WHAT NEEDS TO BE DONE:
Count the lines below that hold the word "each" and say how many, with no other text.

PROVIDED MATERIAL:
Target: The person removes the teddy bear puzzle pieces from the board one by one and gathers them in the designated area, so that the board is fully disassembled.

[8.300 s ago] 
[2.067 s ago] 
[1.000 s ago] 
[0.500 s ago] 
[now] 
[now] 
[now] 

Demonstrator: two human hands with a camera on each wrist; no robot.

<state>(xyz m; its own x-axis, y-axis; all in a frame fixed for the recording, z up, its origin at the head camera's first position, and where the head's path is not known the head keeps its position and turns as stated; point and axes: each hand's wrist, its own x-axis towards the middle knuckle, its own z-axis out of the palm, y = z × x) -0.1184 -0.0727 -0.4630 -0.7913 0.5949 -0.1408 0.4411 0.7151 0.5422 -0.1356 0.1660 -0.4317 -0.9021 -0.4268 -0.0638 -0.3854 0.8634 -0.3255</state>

SOLVED EXERCISE:
2